Requirement ▸
The answer must be the full listing, reproduced word for word.

Recorded data ▸

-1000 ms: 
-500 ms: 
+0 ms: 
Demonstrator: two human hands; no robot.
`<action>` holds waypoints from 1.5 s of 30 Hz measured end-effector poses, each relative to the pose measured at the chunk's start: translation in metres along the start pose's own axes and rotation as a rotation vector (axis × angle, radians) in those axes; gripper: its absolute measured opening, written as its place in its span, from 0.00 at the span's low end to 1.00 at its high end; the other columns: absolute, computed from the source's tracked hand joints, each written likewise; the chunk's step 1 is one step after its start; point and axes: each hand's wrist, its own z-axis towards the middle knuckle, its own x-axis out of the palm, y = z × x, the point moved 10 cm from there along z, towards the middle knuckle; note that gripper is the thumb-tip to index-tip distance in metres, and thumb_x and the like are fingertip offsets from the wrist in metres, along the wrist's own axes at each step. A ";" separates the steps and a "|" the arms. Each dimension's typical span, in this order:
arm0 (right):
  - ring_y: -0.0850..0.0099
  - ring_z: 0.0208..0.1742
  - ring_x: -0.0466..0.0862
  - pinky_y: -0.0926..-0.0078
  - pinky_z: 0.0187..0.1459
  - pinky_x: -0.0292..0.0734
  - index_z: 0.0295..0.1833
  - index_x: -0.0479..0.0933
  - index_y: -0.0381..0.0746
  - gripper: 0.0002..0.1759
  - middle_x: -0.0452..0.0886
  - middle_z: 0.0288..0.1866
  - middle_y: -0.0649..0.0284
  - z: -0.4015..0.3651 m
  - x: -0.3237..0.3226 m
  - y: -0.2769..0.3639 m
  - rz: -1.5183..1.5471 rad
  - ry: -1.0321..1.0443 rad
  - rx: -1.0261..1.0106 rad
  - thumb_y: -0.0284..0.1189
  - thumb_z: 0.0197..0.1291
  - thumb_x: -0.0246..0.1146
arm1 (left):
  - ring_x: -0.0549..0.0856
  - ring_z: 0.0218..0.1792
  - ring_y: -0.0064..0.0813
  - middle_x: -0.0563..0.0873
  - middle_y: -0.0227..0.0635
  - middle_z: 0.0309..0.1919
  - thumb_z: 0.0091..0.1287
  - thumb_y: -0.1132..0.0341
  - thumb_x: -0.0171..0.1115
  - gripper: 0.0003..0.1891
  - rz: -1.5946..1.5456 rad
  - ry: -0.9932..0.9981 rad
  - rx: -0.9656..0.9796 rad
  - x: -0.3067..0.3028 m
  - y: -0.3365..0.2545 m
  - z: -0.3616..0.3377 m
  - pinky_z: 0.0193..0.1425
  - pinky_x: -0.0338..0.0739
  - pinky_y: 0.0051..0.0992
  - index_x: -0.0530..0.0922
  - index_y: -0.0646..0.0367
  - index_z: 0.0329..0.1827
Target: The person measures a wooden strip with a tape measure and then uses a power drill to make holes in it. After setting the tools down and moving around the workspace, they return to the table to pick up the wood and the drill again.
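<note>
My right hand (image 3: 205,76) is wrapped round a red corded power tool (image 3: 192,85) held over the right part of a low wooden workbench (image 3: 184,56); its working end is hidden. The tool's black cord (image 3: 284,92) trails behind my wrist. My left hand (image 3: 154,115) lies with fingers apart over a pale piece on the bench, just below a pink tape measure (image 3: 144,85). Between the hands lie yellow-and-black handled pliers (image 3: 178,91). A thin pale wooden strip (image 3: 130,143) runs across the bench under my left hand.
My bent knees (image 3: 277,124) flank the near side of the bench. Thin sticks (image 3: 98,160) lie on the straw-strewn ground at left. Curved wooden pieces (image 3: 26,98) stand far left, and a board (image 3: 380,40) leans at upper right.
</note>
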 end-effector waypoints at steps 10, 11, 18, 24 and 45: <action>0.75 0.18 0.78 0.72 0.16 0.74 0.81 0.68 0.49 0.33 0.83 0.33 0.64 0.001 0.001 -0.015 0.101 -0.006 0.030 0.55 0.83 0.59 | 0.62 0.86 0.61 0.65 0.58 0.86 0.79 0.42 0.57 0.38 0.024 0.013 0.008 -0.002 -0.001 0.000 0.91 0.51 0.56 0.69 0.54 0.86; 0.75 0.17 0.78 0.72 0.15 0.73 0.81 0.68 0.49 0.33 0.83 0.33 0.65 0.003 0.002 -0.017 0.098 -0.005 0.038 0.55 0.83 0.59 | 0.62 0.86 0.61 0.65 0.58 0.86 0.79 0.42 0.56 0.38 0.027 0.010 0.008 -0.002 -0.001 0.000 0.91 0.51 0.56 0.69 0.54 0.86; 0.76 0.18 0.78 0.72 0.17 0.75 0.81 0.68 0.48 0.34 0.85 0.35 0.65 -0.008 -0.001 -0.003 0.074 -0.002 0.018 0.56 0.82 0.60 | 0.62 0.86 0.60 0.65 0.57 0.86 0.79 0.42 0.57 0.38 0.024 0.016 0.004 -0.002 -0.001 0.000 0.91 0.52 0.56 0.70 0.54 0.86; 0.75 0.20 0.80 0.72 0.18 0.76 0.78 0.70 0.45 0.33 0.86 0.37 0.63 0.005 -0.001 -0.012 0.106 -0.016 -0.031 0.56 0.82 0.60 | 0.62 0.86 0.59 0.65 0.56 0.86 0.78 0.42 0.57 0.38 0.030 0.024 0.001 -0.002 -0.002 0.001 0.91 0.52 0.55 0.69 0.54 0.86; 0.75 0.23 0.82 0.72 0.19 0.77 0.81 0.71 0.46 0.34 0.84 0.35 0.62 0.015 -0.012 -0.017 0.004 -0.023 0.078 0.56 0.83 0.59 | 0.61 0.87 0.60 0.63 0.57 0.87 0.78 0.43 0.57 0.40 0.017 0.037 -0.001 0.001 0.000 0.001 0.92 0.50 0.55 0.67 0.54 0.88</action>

Final answer ▸
-1000 ms: 
-500 ms: 
+0 ms: 
Demonstrator: two human hands; no robot.
`<action>` holds waypoints from 1.5 s of 30 Hz measured end-effector poses, each relative to the pose measured at the chunk's start: translation in metres along the start pose's own axes and rotation as a rotation vector (axis × angle, radians) in those axes; gripper: its absolute measured opening, written as its place in its span, from 0.00 at the span's low end to 1.00 at its high end; the other columns: absolute, computed from the source's tracked hand joints, each written likewise; the chunk's step 1 is one step after its start; point and axes: each hand's wrist, its own z-axis towards the middle knuckle, its own x-axis out of the palm, y = z × x, the point moved 10 cm from there along z, towards the middle knuckle; note that gripper is the thumb-tip to index-tip distance in metres, and thumb_x and the like are fingertip offsets from the wrist in metres, along the wrist's own axes at each step. A ";" separates the steps and a "|" the arms. Each dimension's typical span, in this order:
arm0 (right):
  - ring_y: -0.0850..0.0099
  - ring_z: 0.0208..0.1742
  - ring_x: -0.0466..0.0862
  - pinky_y: -0.0926..-0.0078
  - pinky_z: 0.0187..0.1459
  - pinky_x: -0.0292..0.0734
  - index_z: 0.0295..0.1833
  - index_x: -0.0479..0.0933
  - index_y: -0.0381..0.0746
  - gripper: 0.0002..0.1759
  - middle_x: -0.0452..0.0886
  - middle_z: 0.0288..0.1866
  - middle_y: -0.0649..0.0284
  - z: -0.4015..0.3651 m
  - x: -0.3237..0.3226 m
  - y: -0.2769..0.3639 m
  - rz: -1.5183..1.5471 rad
  - ry: -1.0321..1.0443 rad
  - rx: -1.0261..1.0106 rad
  - thumb_y: -0.0284..0.1189
  - thumb_z: 0.0197..0.1291
  - thumb_x: -0.0246..0.1146
arm1 (left):
  - ring_x: -0.0549..0.0856
  - ring_z: 0.0218..0.1792
  - ring_y: -0.0064..0.0813
  - middle_x: -0.0563..0.0873
  - middle_y: -0.0227..0.0635
  - middle_z: 0.0309..0.1919
  - thumb_z: 0.0091..0.1287
  - thumb_y: -0.1132..0.0341
  - thumb_x: -0.0171..0.1115
  - gripper: 0.0003..0.1891
  - rz: -1.5946..1.5456 rad
  - ry: -0.9932..0.9981 rad
  - rx: -0.9656..0.9796 rad
  - x: -0.3067..0.3028 m
  - y: -0.3365..0.2545 m
  - z: -0.3616..0.3377 m
  - pinky_z: 0.0193..0.1425
  - pinky_x: -0.0338..0.0739
  - pinky_y: 0.0051..0.0992
  - index_x: -0.0530..0.0922
  - index_y: -0.0646..0.0367
  - index_z: 0.0329..0.1827
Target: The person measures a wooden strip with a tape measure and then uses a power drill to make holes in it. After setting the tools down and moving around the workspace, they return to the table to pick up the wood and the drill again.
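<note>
My right hand (image 3: 205,76) is wrapped round a red corded power tool (image 3: 192,85) held over the right part of a low wooden workbench (image 3: 184,56); its working end is hidden. The tool's black cord (image 3: 284,92) trails behind my wrist. My left hand (image 3: 154,115) lies with fingers apart over a pale piece on the bench, just below a pink tape measure (image 3: 144,85). Between the hands lie yellow-and-black handled pliers (image 3: 178,91). A thin pale wooden strip (image 3: 130,143) runs across the bench under my left hand.
My bent knees (image 3: 277,124) flank the near side of the bench. Thin sticks (image 3: 98,160) lie on the straw-strewn ground at left. Curved wooden pieces (image 3: 26,98) stand far left, and a board (image 3: 380,40) leans at upper right.
</note>
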 end-effector waypoints at steps 10, 11, 18, 24 and 45: <action>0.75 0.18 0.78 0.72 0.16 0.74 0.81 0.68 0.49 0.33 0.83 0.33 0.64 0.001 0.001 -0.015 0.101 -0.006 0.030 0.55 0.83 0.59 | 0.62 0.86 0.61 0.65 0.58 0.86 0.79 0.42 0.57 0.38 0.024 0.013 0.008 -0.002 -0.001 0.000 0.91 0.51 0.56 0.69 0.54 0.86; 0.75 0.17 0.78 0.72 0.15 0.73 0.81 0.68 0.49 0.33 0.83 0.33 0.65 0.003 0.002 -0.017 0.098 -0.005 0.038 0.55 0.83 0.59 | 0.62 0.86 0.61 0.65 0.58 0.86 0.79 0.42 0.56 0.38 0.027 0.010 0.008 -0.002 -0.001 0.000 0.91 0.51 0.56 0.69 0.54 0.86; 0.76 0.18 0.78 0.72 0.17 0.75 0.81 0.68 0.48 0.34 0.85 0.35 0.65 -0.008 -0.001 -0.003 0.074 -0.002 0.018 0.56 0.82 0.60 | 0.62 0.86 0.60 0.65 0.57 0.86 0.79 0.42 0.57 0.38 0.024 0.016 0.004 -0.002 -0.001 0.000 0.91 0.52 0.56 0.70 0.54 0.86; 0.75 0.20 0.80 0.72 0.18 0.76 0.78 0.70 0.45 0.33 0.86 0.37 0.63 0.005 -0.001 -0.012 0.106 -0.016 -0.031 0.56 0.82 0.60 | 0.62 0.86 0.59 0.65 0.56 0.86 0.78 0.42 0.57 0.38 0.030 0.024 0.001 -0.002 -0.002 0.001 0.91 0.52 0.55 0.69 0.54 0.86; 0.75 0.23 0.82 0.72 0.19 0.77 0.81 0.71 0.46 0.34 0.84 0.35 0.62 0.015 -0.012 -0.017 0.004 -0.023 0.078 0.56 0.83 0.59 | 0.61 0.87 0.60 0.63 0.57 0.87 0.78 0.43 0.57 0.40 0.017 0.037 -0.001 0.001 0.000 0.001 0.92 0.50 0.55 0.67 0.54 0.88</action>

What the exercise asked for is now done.